PROBLEM DETAILS ▸ Give all the lines below again, exactly, with no pictures.

DATASET EXTRACT ▸

* * * * *

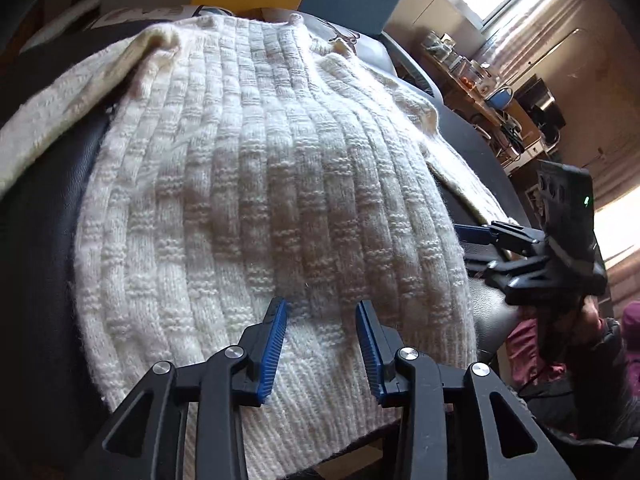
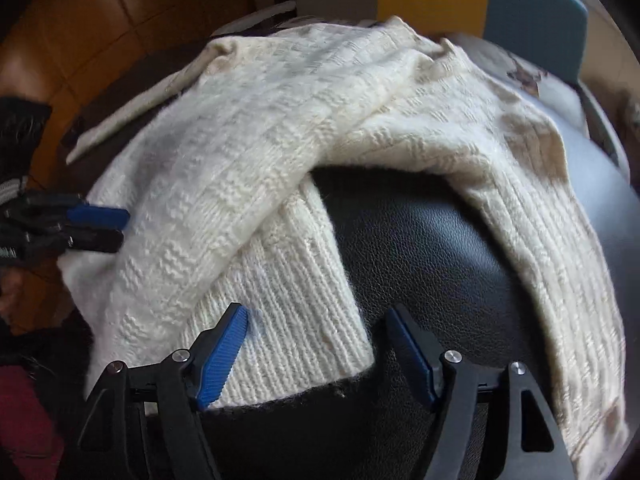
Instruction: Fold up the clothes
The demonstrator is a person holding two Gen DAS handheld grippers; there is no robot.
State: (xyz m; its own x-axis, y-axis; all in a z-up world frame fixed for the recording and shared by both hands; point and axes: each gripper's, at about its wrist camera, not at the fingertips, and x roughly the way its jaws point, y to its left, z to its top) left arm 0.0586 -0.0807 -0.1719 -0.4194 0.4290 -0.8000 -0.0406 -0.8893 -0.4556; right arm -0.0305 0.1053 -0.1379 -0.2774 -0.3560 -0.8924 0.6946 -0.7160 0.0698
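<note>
On black leather surface (image 2: pixel 432 248), one cream sweater (image 1: pixel 256 184), two open claws (image 1: pixel 322 308).

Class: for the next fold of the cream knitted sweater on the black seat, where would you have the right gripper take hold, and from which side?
Judging by its pose, take the ribbed hem corner of the sweater, coming from the near edge. That corner lies flat on the black leather seat, with bare seat beside it, and the open right gripper already straddles it.
</note>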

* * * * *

WRITTEN REPLY ▸
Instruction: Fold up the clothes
The demonstrator is a person holding two Gen DAS handheld grippers; there is no robot.
State: (xyz m; its own x-axis, y-axis; all in a z-up world frame fixed for the recording and shared by both hands; point and axes: each gripper's, at about its wrist camera, not at the fingertips, and x roughly the way its jaws point, y to its left, z to its top) left arm 0.0586 -0.0807 -0.1719 -0.4194 0.4290 -0.8000 -0.0406 -0.8893 -0.4556; right arm -0.0305 0.1053 -0.1379 -0.2774 -0.3560 -0.8924 0.6946 -0.7160 0.0698
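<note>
On black leather surface (image 2: pixel 432 248), one cream sweater (image 1: pixel 256 184), two open claws (image 1: pixel 322 308).

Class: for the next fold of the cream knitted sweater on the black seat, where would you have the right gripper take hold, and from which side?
Judging by its pose, take the ribbed hem corner of the sweater, coming from the near edge. That corner lies flat on the black leather seat, with bare seat beside it, and the open right gripper already straddles it.
</note>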

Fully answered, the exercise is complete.